To put it bluntly, the Arizona Cardinals are lucky to be here. First, they were lucky to play in a junk division; their three division mates, St. Louis, San Francisco, and Seattle, were a combined 13-35. Including their postseason run, the Cardinals are 6-7 against non-NFC West teams, and have been outscored by 43 points. They were lucky to be the beneficiary of Jake Delhomme's historic meltdown in the semifinals, and they were lucky that Philadelphia upset the Giants in that round, giving them home-field advantage for the championship game.

It stops here. Lots of things have come together to put the Cards in the Super Bowl, and now Pittsburgh will tear them apart. Ben Roethisberger goes 19-31 for 285 yards and two scores, Kurt Warner is intercepted twice and sacked three more, and Larry Fitzgerald has big numbers, but most of his 130+ yards come in catch-up time. The Steelers become the first franchise to win six Super Bowls, winning 28-10.

Two Short Hits


1) Today is Jackie Robinson's 90th birthday. Anyone who thinks his Hall of Fame status hangs on only his breaking major-league baseball's color line needs to look at his career again. Robinson was a truly breathtaking ball player. Branch Rickey, the man for whom bringing Robinson to the big leagues was only one bullet point on a magnificent resume, would never have made such a move were it not true.

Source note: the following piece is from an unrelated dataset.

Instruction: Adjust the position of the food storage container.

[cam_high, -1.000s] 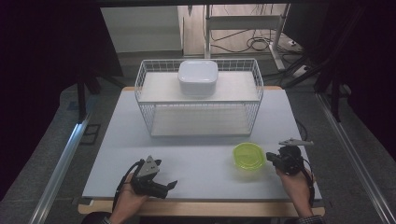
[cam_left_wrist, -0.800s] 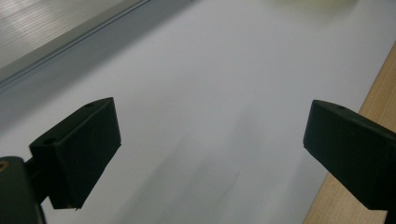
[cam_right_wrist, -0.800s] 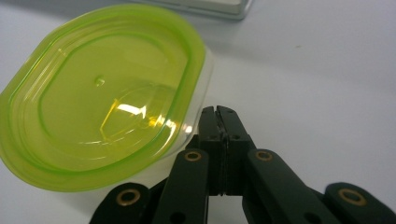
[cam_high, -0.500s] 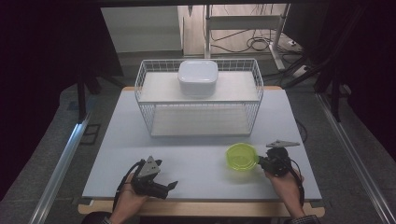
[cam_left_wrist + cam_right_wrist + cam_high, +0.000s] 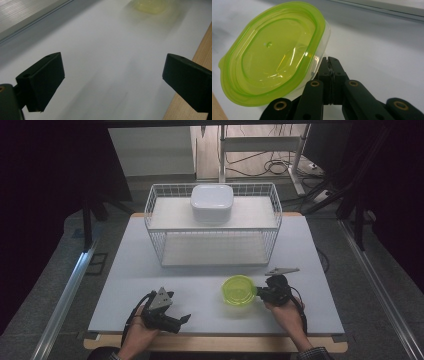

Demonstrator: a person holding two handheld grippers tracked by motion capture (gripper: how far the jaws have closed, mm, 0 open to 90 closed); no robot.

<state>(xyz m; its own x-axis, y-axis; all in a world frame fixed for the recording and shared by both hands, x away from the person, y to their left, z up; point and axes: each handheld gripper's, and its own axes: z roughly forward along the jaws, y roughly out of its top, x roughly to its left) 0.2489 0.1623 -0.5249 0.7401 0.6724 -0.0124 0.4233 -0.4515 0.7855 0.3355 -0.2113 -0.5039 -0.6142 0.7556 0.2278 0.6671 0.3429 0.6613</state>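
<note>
The left gripper (image 5: 186, 319) is idling near the table's (image 5: 125, 270) front edge, jaws spread and empty. The right gripper (image 5: 258, 292) is pinching the tub's (image 5: 239, 290) rim, apparently carrying it; the next move is probably into the rack (image 5: 212, 247) behind, whose top shelf is holding a white box (image 5: 211, 202).

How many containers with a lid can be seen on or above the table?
2. A green-lidded container sits near the table's front right, at the right tool. A white lidded container rests on top of the wire rack at the back. Nothing seems hidden.
</note>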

2) Sportsbook.com lowered the Super Bowl line to Steelers -6.5. 88%(!) is on Arizona to win straight up, lowering the price on that bet from +200 ($100 bet wins $200) to +190. I find this 'Zona love stunning. Are people falling for the "recency effect", and focusing on only the Cardinals' last three playoff games while ignoring the mostly-lackluster sixteen games that game before them. I'm ready to acknowledge that the Cardinals aren't as bad as their horrid late-season slide -- doesn't anyone remember this team losing consecutive games to Minnesota and the Patriots by a combined 82-21 count, with those two drubbings coming all of two weeks after a 48-20 Thanksgiving Night humiliation in Philadelphia -- but even when they were playing at their best they still found time to cough up a 56-35 hairball at the hands of a Jets team that missed the playoffs.

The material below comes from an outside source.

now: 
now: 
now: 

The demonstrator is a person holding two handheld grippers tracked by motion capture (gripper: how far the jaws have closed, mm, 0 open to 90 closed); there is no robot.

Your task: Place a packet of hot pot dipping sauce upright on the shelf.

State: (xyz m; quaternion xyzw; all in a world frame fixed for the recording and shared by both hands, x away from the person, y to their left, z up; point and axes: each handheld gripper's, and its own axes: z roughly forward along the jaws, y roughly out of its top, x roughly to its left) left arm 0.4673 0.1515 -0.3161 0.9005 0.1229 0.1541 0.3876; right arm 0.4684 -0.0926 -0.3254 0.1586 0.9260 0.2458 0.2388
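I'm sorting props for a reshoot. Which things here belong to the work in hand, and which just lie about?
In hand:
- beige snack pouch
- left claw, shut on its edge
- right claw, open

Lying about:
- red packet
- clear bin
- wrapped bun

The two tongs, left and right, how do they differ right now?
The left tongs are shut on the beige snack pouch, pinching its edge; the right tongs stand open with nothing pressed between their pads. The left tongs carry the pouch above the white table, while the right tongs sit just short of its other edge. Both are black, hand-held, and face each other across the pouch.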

The Cardinals are the worst team to reach the Super Bowl since at least the '79 Rams (who were promptly dispatched in Super Bowl 14 by, coincidentally, Pittsburgh), and probably ever. I say lay the six and a half, sit back, and watch the Steelers roll.

Friday, January 30, 2009

Three Great Things About Baltimore


1) The world's greatest 9-1-1 dispatcher is there in case you slice off your own toe.

2) They are celebrating Edgar Allen Poe's 200th birthday.

3) Matt Wieters. Matt Wieters. Matt Wieters. It has been twenty years since the Orioles had a player who could at least be in the room when the topic was best player in baseball. They have one now. Matt Wieters will gross over $300 million playing baseball, and will be worth every single penny.

Thursday, January 29, 2009

Because Too Much Recruiting Talk Is Never Enough


Dr. Saturday strikes another blow for the meaningfulness of college football recruiting rankings. Five-star recruits are five times more likely to wind up on mainstream-media All-America teams than the four-star types, and 70(!) times more likely than the two- and one-star schmucks they so dominated in high school.

Empiricism is a wonderful thing, is it not?